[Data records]
○ ○ ○ ○ ○
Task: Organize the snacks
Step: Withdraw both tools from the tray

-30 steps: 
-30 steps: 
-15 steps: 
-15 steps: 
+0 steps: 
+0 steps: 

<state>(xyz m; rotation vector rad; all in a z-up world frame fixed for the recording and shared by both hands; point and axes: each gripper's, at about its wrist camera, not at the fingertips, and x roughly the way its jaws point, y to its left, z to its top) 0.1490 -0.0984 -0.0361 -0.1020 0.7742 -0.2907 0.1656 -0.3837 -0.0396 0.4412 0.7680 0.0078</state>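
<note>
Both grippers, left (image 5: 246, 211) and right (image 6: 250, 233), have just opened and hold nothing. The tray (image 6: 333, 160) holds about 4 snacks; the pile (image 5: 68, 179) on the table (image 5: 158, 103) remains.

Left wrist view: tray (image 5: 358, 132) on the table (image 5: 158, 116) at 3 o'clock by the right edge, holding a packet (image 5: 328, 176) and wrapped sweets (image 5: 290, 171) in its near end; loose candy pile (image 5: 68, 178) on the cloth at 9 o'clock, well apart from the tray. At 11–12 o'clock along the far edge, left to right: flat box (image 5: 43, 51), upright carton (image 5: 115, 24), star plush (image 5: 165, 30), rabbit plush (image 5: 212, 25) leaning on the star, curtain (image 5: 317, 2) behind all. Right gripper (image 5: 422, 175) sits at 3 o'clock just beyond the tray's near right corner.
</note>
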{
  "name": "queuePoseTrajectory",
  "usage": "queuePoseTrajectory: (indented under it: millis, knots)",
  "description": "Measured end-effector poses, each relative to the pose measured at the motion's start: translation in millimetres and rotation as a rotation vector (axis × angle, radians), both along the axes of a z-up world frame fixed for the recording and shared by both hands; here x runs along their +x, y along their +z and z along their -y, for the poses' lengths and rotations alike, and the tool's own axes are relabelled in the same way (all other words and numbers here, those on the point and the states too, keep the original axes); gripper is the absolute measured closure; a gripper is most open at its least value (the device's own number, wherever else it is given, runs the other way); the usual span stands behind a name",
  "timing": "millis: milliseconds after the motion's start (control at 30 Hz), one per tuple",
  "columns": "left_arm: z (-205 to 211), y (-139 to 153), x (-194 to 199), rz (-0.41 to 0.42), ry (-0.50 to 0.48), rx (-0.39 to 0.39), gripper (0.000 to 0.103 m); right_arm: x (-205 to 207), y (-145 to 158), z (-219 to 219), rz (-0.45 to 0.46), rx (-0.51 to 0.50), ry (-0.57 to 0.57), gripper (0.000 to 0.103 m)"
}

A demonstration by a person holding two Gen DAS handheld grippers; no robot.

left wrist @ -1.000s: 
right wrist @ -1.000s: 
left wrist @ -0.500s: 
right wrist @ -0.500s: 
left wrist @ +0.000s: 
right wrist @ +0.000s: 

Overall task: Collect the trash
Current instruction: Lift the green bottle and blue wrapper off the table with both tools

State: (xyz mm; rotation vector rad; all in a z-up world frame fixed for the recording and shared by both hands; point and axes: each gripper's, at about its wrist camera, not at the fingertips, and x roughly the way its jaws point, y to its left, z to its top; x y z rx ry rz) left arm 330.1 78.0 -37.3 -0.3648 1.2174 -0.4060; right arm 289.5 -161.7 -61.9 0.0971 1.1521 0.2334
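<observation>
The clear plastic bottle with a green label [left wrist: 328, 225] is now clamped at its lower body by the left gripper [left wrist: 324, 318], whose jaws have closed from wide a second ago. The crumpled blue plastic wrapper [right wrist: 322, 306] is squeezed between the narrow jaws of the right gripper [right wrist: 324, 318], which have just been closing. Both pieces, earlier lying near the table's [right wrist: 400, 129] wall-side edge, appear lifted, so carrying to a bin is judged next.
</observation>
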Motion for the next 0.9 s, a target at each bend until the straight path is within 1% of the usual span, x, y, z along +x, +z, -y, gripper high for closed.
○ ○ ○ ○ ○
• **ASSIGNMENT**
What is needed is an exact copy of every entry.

• **TASK RESPONSE**
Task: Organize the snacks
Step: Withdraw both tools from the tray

-30 steps: 
-30 steps: 
-15 steps: 
-15 steps: 
+0 steps: 
+0 steps: 

<state>(xyz m; rotation vector rad; all in a z-up world frame fixed for the recording and shared by both hands; point and axes: each gripper's, at about its wrist camera, not at the fingertips, and x roughly the way its jaws point, y to its left, z to its top) 0.1490 -0.0984 -0.0361 -0.1020 0.7742 -0.2907 0.1656 -0.3837 -0.0396 0.4412 0.7680 0.0078</state>
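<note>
Both grippers, left (image 5: 246, 211) and right (image 6: 250, 233), have just opened and hold nothing. The tray (image 6: 333, 160) holds about 4 snacks; the pile (image 5: 68, 179) on the table (image 5: 158, 103) remains.

Left wrist view: tray (image 5: 358, 132) on the table (image 5: 158, 116) at 3 o'clock by the right edge, holding a packet (image 5: 328, 176) and wrapped sweets (image 5: 290, 171) in its near end; loose candy pile (image 5: 68, 178) on the cloth at 9 o'clock, well apart from the tray. At 11–12 o'clock along the far edge, left to right: flat box (image 5: 43, 51), upright carton (image 5: 115, 24), star plush (image 5: 165, 30), rabbit plush (image 5: 212, 25) leaning on the star, curtain (image 5: 317, 2) behind all. Right gripper (image 5: 422, 175) sits at 3 o'clock just beyond the tray's near right corner.
</note>
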{
  "name": "queuePoseTrajectory",
  "usage": "queuePoseTrajectory: (indented under it: millis, knots)",
  "description": "Measured end-effector poses, each relative to the pose measured at the motion's start: translation in millimetres and rotation as a rotation vector (axis × angle, radians), both along the axes of a z-up world frame fixed for the recording and shared by both hands; here x runs along their +x, y along their +z and z along their -y, for the poses' lengths and rotations alike, and the tool's own axes are relabelled in the same way (all other words and numbers here, those on the point and the states too, keep the original axes); gripper is the absolute measured closure; a gripper is most open at its least value (the device's own number, wherever else it is given, runs the other way); the usual span stands behind a name",
  "timing": "millis: milliseconds after the motion's start (control at 30 Hz), one per tuple",
  "columns": "left_arm: z (-205 to 211), y (-139 to 153), x (-194 to 199), rz (-0.41 to 0.42), ry (-0.50 to 0.48), rx (-0.39 to 0.39), gripper (0.000 to 0.103 m); right_arm: x (-205 to 207), y (-145 to 158), z (-219 to 219), rz (-0.45 to 0.46), rx (-0.51 to 0.50), ry (-0.57 to 0.57), gripper (0.000 to 0.103 m)"
}

A demonstration by a person holding two Gen DAS handheld grippers; no robot.

left wrist @ -1.000s: 
right wrist @ -1.000s: 
left wrist @ -0.500s: 
right wrist @ -0.500s: 
left wrist @ +0.000s: 
right wrist @ +0.000s: 

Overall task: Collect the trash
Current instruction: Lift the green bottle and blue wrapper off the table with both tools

State: (xyz mm; rotation vector rad; all in a z-up world frame fixed for the recording and shared by both hands; point and axes: each gripper's, at about its wrist camera, not at the fingertips, and x roughly the way its jaws point, y to its left, z to its top; x y z rx ry rz) left arm 330.1 78.0 -37.3 -0.3648 1.2174 -0.4060; right arm 289.5 -161.7 -61.9 0.0971 1.1521 0.2334
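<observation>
The clear plastic bottle with a green label [left wrist: 328, 225] is now clamped at its lower body by the left gripper [left wrist: 324, 318], whose jaws have closed from wide a second ago. The crumpled blue plastic wrapper [right wrist: 322, 306] is squeezed between the narrow jaws of the right gripper [right wrist: 324, 318], which have just been closing. Both pieces, earlier lying near the table's [right wrist: 400, 129] wall-side edge, appear lifted, so carrying to a bin is judged next.
</observation>
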Motion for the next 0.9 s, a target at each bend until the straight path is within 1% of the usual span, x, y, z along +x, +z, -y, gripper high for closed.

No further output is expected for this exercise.